Em 1953, a pedido de Samuel Weiner, editor de A Última Hora (um dos jornais mais importantes do país à época), Nelson Rodrigues escreveu A Mentira, publicado em capítulos – aquele que seria seu primeiro romance assinado sem o pseudônimo Suzana Flag. Esta história chega aos palcos paulistanos no espetáculo homônimo, com direção e adaptação de Inez Viana e encenação da carioca Cia OmondÉ.
O Sesc Ipiranga recebe a estreia com um elenco composto por André Senna, Denise Stutz, Elisa Barbosa, Inez Viana, Junior Dantas, Leonardo Bricio, Lucas Lacerda e Zé Wendell.
Na trama, desejos reprimidos dominam o cotidiano familiar quando verdades inconfessáveis vêm à tona.
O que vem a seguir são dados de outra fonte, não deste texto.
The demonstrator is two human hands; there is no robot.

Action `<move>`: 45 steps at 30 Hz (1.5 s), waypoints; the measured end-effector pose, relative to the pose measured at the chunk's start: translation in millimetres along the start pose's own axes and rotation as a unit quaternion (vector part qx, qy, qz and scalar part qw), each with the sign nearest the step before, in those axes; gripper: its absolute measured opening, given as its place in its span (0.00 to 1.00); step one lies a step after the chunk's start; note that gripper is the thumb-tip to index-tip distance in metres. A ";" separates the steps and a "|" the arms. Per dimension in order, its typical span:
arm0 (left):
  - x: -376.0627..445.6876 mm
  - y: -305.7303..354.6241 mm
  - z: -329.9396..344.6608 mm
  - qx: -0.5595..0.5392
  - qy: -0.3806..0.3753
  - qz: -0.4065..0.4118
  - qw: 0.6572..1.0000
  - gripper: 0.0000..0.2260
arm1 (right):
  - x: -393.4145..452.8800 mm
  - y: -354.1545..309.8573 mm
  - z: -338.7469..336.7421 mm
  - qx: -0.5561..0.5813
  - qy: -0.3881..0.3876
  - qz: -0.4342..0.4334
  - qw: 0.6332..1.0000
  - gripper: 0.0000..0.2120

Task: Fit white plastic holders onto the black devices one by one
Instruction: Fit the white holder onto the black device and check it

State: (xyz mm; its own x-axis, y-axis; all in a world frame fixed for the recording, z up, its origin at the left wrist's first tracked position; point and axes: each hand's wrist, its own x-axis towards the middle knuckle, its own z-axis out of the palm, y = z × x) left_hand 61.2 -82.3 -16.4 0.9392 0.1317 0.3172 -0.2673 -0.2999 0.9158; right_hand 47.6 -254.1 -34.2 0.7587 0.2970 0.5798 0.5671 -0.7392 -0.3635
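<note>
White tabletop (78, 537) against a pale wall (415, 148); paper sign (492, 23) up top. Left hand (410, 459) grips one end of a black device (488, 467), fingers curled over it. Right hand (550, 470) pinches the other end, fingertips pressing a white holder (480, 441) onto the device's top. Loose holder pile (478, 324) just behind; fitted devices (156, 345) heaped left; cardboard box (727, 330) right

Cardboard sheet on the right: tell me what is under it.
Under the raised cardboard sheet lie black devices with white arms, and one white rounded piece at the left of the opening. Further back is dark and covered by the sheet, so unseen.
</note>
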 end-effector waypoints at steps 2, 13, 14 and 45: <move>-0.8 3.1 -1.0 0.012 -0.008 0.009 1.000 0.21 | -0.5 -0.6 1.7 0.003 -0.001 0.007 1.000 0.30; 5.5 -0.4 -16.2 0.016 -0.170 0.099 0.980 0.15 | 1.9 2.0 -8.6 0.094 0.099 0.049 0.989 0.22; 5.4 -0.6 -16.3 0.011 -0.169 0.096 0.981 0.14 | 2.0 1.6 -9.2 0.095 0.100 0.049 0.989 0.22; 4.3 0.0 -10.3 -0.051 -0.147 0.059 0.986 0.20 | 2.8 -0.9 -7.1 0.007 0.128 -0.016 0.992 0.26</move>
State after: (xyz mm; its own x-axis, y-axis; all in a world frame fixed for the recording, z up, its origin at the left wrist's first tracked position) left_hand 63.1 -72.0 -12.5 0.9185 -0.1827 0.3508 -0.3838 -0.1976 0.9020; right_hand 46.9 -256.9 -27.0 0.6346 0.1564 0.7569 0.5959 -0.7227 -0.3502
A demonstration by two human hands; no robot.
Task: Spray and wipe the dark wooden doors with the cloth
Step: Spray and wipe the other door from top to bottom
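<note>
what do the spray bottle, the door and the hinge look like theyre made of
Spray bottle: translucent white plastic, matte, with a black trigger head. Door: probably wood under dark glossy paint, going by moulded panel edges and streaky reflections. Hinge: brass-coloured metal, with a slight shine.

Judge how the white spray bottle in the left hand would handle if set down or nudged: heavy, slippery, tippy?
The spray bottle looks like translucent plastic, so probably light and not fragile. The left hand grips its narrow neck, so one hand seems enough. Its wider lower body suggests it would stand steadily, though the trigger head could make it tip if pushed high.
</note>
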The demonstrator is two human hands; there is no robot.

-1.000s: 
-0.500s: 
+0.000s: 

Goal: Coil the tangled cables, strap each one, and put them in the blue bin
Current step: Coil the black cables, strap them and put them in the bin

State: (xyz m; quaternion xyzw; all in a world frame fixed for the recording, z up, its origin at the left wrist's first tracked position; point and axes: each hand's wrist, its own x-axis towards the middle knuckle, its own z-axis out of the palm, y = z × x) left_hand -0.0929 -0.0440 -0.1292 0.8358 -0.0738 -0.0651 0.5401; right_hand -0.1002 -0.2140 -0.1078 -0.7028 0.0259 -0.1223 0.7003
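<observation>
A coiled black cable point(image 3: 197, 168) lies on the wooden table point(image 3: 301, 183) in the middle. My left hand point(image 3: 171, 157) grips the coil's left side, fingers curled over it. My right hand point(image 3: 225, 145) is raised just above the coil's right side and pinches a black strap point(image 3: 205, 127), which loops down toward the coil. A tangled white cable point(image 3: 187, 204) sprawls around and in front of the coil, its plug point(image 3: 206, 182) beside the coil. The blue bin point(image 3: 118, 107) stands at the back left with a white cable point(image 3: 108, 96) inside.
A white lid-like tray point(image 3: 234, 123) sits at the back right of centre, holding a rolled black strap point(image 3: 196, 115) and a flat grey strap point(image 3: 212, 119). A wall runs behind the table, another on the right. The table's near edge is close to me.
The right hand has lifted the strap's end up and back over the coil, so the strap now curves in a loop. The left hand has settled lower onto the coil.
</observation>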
Lúcia é a caçula de uma família de quatro mulheres e um pai repressor, que vive na Zona Norte do Rio de Janeiro. Aos catorze anos ela sente um súbito mal-estar, que leva à descoberta da gravidez. A suspeita sobre quem seria o pai da criança é o motor de uma sequência de revelações, acontecimentos passados e desejos ocultos sob a aparente harmonia familiar. A Mentira contém todos os elementos posteriormente chamados de rodriguianos.
Os sete atores se revezam nas interpretações dos vários personagens da trama – inclusive no papel de narrador – formando um caleidoscópio de pontos de vistas diferentes. A encenação dinâmica estabelece um diálogo direto com a plateia e põe em questão o machismo, a misoginia e o aborto, temas de uma época e que continuam ecoando atualmente.
“A pergunta principal que ecoou durante meses em minha cabeça e nas dos integrantes da Cia OmondÉ foi: como montar um Nelson hoje, abordando esses pensamentos machistas?”, conta Inez Viana. A diretora e atriz continua: “As atrizes e atores que contam e vivem todos os personagens não se atêm em fazer trejeitos de seus sexos opostos, quando compõem os mesmos. Aliás, não fazem mimeses de gênero. Assim, a crítica se evidencia mais e o jogo se expande para além do elenco, incluindo o espectador e a representação dá lugar a questões essenciais”.
Com poucos elementos externos em cena, como um pano de chão, uma garrafa d’água, centenas de sandálias de dedo, um figurino atemporal e uma luz decisiva, a montagem nada convencional coloca a plateia desde o primeiro momento, como cúmplice do espetáculo.
“Durante os ensaios, confirmamos que ainda carregamos muitos preconceitos em relação à nossa postura, não só diante da condição da mulher hoje, mas da falta de entendimento sobre o que caracteriza a situação de abuso. E antes que alguém diga que estamos exagerando, peço que se coloque no lugar da outra e do outro. Só transformando a vida num grande espelho, a gente vai conseguir entender que o que vemos no outro está em nós e, consequentemente, nossas adolescentes poderão chegar à fase adulta optando por serem ou não mães”, conclui Inez.